Jardine Henderson Ltd. Calcutta, India
Vs.
Commissioner of Income-Tax, Chittagong,
Supreme Court
Appellate Division
(Civil)
Present:
B. Mahmud Hussain C. J.
Ahsanuddin Chowdhury, J.
Kemaluddin Hossain J.
D.C. Bhattacharya, J.
Fazle Munim, J.
Jardine Henderson Ltd. Calcutta, India…………………Appellants in both the appeals.
Vs.
Commissioner of Income-Tax, Chittagong…………….Respondents in both the appeals.
Judgment,
Jan. 14, 1976.
Cases Referred to:
Messers Octavius Steel Company Ltd. Vs. The Commissioner of Income-tax, Dacca reported in 12 DLR (SC) 121 same case in PLD 1960 SC 371; Octavious Steel and Company Ltd. Vs. The Commissioner of Income-tax, Dacca, 12 DLR (SC) 121 same case PLD 160 SC 371; McNeill and Barry Ltd. Vs. Commissioner of Income-tax, East Pakistan reported in 21 DLR (SC) 200 same case PLD 1969 SC 527.
Lawyers Involved:
M. Hafizullah, Advocate, instructed by A. Rab-H, Advocate-on-Record—For the Appellants.
A.W. Chowdhury, Sr. Advocate, instructed by A.M. Khan Chowdhury, Advocate-on-Record. —For the Respondents.
Civil Appeals No. 16 & 17 of 1974.
(From the judgment, and Order dated 30th October, 1969 passed by the Dacca High Court in Reference Cases No. 7 of 1965 and 21 of 1968, under section 66(1) of the Income-tax Act, 1922.)
Judgment:
D. C. Bhattacharya, J.—These two appeals are against a judgment of a Bench of the Dacca High Court deciding a question as to the taxability of certain income of the appellant, as referred by the Income-tax Appellate Tribunal under section 66(i) of the Income-tax Act. Civil Appeal No. 16 of 1974 is in respect of the appellant’s income during the four assessment years, viz. 1954-1955 to 1957-1958 and Civil Appeal No. 17 of 1974 is in respect of the appellant’s income during the- next five assessment years, viz. 1958-59 to 1962-63.

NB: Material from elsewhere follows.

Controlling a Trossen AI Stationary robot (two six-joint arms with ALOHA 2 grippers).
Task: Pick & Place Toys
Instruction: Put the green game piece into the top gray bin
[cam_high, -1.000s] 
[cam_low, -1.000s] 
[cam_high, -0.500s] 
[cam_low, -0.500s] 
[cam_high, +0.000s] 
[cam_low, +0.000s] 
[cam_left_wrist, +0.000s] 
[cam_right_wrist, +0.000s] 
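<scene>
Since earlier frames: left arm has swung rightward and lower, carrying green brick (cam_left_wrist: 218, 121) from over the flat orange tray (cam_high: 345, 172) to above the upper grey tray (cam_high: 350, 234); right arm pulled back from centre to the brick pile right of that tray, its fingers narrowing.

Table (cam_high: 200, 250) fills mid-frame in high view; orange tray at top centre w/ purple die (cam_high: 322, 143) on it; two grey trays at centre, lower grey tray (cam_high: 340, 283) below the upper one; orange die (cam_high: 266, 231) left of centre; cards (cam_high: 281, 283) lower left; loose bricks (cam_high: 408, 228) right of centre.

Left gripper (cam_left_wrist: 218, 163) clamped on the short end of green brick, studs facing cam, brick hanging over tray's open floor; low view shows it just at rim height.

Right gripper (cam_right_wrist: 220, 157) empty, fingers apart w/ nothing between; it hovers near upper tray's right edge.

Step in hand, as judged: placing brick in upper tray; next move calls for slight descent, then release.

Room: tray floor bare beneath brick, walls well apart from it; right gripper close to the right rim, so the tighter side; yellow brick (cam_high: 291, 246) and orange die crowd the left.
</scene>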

2. The appellant is a public limited Company incorporated in India having its registered office in the city of Calcutta in India. By virtue of an agreement made on 19-3-47 the appellant became the Managing Agent of another Indian Company, namely, Kanknarrah Co. Ltd., hereinafter referred to’ as- the managed company which operated several mills in India and also owned some godowns, situated in Pakistan, now Bangladesh. In accordance with the terms of the agreement the appellant was vested with the power of general management of the managed Company’s business transactions as well as property affairs in consideration of a commission at the rate of 2 ½ % of the gross proceeds arising from the sale-of the goods produced by the mills of the managed company and any other goods sold by the managed company and also an office allowance of Rs. 200/- per mensem. The appellant’s case is that the managed company had no business in Pakistan and the commission received by it from the managed company’s- business in India having had no connection, with, any business transaction in Pakistan was riot taxable in Pakistan. The Kanknarrah Co. Ltd. had, no doubt, certain immovable properties in Pakistan which the appellant had, under the terms of the agreement, to look after but such properties having been under requisition no income accrued from the said properties in Pakistan and entire commission payable to the appellant, had to be calculated on the basis of the sale of the goods which were manufactured arid sold in India. According to the appellant, the only income which may be said to have any business connection in Pakistan was the monthly allowance of Rs. 200/- per mensem.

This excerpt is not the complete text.